Mortgage Daily

Published On: October 4, 2014

Subsiding mortgage rates lured refinance prospects back into the market. Interest rates on jumbo mortgages were more improved than on conforming loans.

It was the highest level since the week ended Aug. 8 for the U.S. Mortgage Market Index from LoanSifter/Optimal Blue and Mortgage Daily, which finished the week ended Sept. 26 at 172.5.

The index, a representation of average per-user pricing inquiries by LoanSifter clients, grew by 7 percent over the prior week but was down 6 percent from the same week last year.

Lifting overall activity were inquiries for refinances, which shot up 13 percent from the week ended Sept. 26 but, like the overall market, slipped 6 percent from a year earlier.

Refinance share was fatter at 51.2 percent versus 48.4 percent in the prior report. The share, however, was off from 51.3 percent one year prior. The most recent share reflected a 34.2 percent rate-term share and a 17.0 percent cashout share.

Also riding high were adjustable-rate mortgages, with ARM inquiries climbing 11 percent. ARM activity improved 18 percent from the week ended Oct. 4, 2013. ARM share widened to 12.3 percent from 11.9 percent and was just 9.8 percent one year prior.

Conventional business rose 9 percent but was off by 13 percent from the year-earlier report.

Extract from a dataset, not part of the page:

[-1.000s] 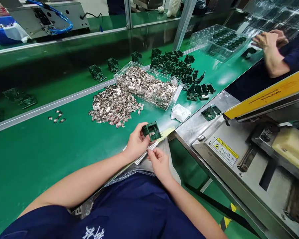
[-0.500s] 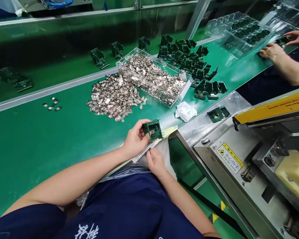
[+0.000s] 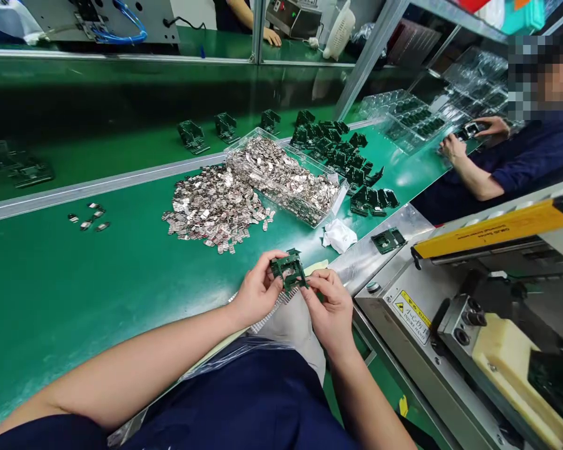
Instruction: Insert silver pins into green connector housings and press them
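Observation:
My left hand [image 3: 258, 292] is closed around the left side of a dark green plastic frame [image 3: 278, 269], held just above the front edge of the bench. At the frame's right edge the thumb and fingers of my right hand [image 3: 331, 307] are pinched together. Whether a tiny piece sits between them is hidden. Beneath the frame runs a strip of small silvery pieces [image 3: 266, 320], partly covered by my left hand. Beyond my hands lies a heap of small metal pieces [image 3: 211, 209], beside a clear plastic box [image 3: 341, 199] filled with similar ones.
Several dark green frames [image 3: 338, 150] are piled behind the box. Another green frame [image 3: 388, 240] lies on the metal ledge, near a crumpled white wad [image 3: 339, 236]. On the right stands a machine with a yellow bar [image 3: 492, 228]. A co-worker's hands [image 3: 454, 149] handle a part farther off.
My right hand has risen from the strip to the right edge of the green frame. The left hand keeps holding the frame. The camera view has tilted upward.

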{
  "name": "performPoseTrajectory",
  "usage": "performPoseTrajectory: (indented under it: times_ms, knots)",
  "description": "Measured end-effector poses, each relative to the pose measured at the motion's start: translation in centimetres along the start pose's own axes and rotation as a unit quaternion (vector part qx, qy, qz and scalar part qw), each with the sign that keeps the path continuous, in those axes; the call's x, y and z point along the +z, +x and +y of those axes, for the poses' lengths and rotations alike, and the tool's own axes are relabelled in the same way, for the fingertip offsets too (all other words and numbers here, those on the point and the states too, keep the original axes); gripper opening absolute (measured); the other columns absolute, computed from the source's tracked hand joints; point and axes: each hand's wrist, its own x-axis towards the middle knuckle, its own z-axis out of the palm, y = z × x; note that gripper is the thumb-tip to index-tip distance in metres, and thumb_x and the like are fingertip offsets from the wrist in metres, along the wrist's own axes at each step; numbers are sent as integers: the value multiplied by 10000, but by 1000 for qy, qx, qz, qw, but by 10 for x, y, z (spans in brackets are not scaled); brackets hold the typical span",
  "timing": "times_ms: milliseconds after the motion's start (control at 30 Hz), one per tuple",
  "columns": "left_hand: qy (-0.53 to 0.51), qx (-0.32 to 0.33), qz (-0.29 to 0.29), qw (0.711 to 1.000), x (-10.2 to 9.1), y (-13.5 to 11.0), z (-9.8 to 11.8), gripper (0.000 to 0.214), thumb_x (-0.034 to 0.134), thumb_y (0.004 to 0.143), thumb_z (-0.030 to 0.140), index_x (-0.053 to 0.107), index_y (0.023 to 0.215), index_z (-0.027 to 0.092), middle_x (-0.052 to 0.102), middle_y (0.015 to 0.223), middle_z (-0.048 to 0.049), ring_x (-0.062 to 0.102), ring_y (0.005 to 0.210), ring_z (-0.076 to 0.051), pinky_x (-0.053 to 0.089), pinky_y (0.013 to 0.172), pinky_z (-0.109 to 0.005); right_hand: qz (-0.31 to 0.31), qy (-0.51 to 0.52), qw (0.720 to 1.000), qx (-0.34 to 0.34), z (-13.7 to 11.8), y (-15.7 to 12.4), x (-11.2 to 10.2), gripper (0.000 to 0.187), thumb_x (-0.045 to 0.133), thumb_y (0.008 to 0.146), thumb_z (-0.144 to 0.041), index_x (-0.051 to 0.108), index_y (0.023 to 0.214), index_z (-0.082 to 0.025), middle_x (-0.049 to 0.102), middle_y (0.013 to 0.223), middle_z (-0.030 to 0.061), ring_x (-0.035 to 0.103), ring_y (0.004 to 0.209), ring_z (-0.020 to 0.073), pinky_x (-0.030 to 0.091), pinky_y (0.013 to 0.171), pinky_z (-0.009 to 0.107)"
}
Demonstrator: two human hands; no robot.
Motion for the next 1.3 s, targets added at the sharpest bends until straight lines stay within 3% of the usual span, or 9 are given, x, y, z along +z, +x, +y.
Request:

Up nearly 9 percent were pricing inquiries for jumbo mortgages. Jumbo activity has risen by nearly half compared to the same week in 2013. Jumbo share widened to 11.9 percent from 11.7 percent seven days earlier and only 7.6 percent twelve months earlier.

Jumbo business outpaced conforming activity as interest rates on jumbo mortgages were 12 basis points better than on conforming loans. The negative jumbo-conforming spread was just 4 BPS in the last report.

Jumbo borrowers in the year-earlier report, however, were paying rates that were 31 BPS higher than conforming rates — more normalized market conditions.

Purchase financing activity inched up less than a percent from seven days prior and was down 6 percent from the same week last year.

A less-than-1-percent decline was recorded for Federal Housing Administration inquiries, the only category to go south. FHA business has fallen 10 percent versus a year previous. FHA share declined to 14.6 percent from 15.6 percent in the prior report and 15.2 percent in the year-previous report.

Conforming 30-year fixed rates averaged 4.485 percent, about 4 BPS better than in the prior report. Thirty-year rates were 2 BPS lower than one year prior.

The improvement in rates might have been even better had it not been for a strong September employment report, which indicated that U.S. nonfarm payrolls increased by a robust 248,000 and the unemployment rate fell to 5.9 percent — the lowest it has been since July 2008.

Borrowers who inquired about 15-year mortgages were quoted an average rate that was 90 BPS better than 30-year borrowers, about the same spread as in the previous report and the report from a year earlier.

Not much change can be expected for fixed rates in the next Mortgage Market Index report based on an analysis of Department of the Treasury data.

According to the data, the yield on the 10-year Treasury note — which is tracked by fixed mortgage rates — averaged 2.47 percent during the period represented in the latest Mortgage Market Index report. The 10-year yield closed Friday at 2.45 percent.

However, third-quarter earnings seasons surprises could have an impact on Treasury yields and mortgage rates.